Assignment
If a line in the data below includes the string "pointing", please return a copy of it.

Information shown

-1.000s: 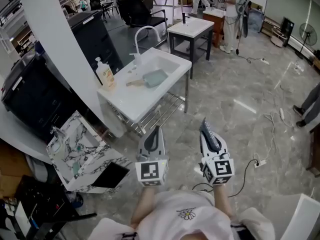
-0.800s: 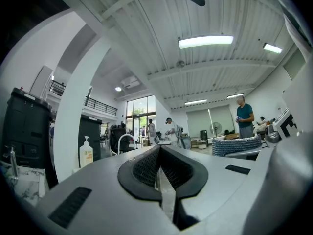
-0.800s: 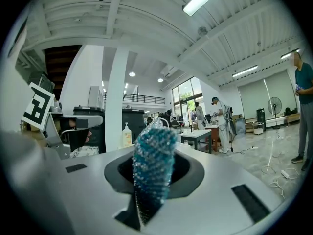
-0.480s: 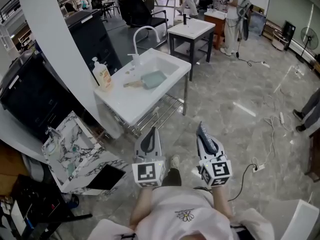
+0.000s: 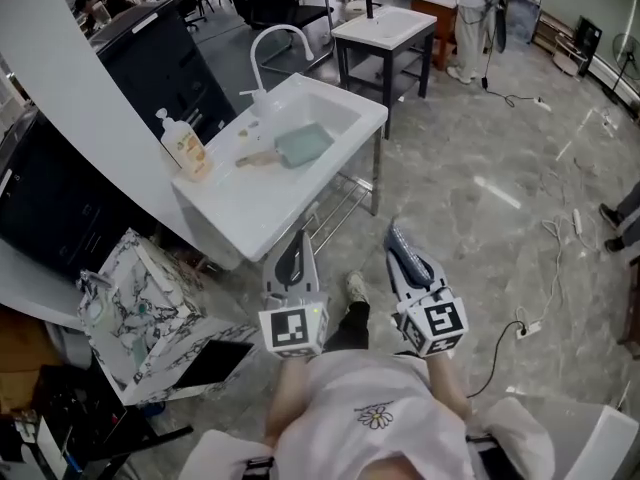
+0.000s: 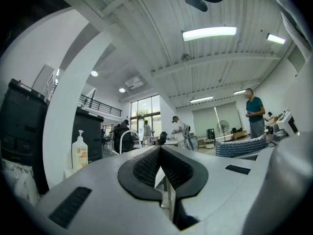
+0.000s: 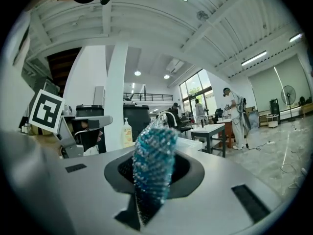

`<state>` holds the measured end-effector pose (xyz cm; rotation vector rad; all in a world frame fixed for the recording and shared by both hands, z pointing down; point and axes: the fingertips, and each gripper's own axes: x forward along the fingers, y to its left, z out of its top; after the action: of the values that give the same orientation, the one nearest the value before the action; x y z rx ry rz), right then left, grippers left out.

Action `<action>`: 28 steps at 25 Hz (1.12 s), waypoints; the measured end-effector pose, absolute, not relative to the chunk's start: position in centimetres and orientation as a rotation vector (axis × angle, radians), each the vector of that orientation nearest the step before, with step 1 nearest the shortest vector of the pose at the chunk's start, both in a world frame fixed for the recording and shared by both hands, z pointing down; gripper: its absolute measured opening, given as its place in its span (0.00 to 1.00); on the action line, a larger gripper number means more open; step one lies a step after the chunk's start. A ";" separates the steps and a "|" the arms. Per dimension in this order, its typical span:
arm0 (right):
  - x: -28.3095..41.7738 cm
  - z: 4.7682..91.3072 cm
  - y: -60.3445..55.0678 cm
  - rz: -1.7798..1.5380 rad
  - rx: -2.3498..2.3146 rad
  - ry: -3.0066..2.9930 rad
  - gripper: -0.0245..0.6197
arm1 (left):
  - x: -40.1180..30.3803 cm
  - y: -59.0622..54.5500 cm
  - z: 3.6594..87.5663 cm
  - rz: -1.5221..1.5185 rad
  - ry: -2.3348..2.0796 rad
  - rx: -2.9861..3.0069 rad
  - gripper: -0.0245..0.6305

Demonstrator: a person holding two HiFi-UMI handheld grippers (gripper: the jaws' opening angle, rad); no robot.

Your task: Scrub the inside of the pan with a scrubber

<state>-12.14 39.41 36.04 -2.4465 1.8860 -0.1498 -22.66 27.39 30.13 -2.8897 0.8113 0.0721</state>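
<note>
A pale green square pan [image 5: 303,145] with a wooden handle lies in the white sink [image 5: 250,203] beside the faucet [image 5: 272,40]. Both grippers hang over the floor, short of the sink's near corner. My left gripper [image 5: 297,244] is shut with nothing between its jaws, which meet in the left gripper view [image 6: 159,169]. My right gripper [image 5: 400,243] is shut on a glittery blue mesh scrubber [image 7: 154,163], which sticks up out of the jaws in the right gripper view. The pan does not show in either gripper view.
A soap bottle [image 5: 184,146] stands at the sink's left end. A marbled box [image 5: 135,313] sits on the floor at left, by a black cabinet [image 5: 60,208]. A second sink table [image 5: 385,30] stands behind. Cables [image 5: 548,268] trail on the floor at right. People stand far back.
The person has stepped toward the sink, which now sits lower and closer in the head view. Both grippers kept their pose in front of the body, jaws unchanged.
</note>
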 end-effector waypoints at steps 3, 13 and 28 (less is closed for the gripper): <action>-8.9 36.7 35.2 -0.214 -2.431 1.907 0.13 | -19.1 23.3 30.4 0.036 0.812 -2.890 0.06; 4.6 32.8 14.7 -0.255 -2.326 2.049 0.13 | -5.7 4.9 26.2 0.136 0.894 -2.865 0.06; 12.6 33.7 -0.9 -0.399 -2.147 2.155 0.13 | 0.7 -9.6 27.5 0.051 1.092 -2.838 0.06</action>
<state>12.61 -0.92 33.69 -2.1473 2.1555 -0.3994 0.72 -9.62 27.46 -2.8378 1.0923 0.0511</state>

Reply to the task
`<state>` holds the measured end-effector pose (xyz cm; rotation vector rad; all in a world frame fixed for the recording and shared by both hands, z pointing down; point and axes: the fingertips, and each gripper's own axes: x forward along the fingers, y to its left, z out of its top; after the action: of the values that give the same orientation, the one nearest the value before the action; x y z rx ry rz), right then left, grippers left out.
Action `<action>`: 28 steps at 25 Hz (1.12 s), waypoints; the measured end-effector pose, absolute, not relative to the chunk's start: position in centimetres and orientation as a rotation vector (axis × angle, radians), each the vector of that orientation nearest the step before, with step 1 nearest the shortest vector of the pose at the chunk's start, both in a world frame fixed for the recording and shared by both hands, z pointing down; gripper: its absolute measured opening, given as its place in its span (0.00 to 1.00); on the action line, a larger gripper number means more open; step one lies a step after the chunk's start. A ";" separates the steps and a "|" the arms. Per dimension in this order, its typical span:

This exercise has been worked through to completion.